如何使用此等式计算 Python 中的样本量？

Question

The following equation is something that I am having trouble translating into Python. When I do it it pops out a ridiculously large number. My code is 100000/1+((2.575**2)*.38*(1-.38)/(.005**2)*100000) but it's wrong.

Here is the equation-

In this formula, let's assume that the population proportion is.38 (38%). The z score is 2.575. The margin of error is.005 (.5%). The population size is 100,000.

Can somebody help me translate this into Python? The expected result is 38,549.

Answer 1

100000/1+((2.575**2)*.38*(1-.38)/(.005**2)*100000)

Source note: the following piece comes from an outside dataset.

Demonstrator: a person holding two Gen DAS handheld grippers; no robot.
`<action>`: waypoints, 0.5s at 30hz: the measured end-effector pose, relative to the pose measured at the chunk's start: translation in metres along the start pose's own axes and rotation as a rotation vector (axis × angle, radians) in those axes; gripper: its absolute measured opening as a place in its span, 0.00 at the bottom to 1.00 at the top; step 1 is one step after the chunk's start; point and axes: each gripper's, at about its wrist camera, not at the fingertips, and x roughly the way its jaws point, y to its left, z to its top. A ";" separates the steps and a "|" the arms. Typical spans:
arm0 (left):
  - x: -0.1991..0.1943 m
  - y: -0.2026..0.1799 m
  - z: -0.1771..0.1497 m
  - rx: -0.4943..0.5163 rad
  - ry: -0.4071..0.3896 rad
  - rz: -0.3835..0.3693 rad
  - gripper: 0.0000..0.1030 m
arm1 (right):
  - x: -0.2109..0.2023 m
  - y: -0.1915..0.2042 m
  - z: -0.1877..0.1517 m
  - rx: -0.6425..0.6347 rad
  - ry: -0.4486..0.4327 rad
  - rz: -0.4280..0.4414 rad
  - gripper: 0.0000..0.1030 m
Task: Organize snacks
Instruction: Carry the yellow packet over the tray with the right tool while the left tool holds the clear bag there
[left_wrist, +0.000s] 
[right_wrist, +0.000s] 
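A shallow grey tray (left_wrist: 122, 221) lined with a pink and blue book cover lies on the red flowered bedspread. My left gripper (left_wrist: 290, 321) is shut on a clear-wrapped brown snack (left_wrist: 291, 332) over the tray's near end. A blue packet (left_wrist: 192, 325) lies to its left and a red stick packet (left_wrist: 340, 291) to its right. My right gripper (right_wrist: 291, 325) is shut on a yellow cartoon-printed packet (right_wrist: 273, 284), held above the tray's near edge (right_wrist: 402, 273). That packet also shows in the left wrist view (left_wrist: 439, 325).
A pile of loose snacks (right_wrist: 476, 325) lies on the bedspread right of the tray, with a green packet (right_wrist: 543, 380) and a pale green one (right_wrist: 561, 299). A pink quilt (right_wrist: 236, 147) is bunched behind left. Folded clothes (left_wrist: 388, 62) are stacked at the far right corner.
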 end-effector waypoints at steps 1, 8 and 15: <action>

You have a missing parentheses which is making python carry out the wrong calculation. Remember your PEMDAS. 100000/1 has higher priority than +

Anyway, here's the fixed version:

def the_factor(n, z, p_cap, epsilon, N):
    return n / (1 + (((z**2) * (p_cap * (1 - p_cap)))/((epsilon**2) * N)))

print(the_factor(100000, 2.575, 0.38, 0.005, 100000))

Output:

61543.38122167427

Answer 2

You have a mistake in the parenthesis of division parts!

 100000 / (1 + ((2.575**2) * .38 * (1-.38) / ((.005**2) * 100000)))

Besides putting all parts of the division inside the parenthesis, you should put * of the second division inside the parenthesis as well.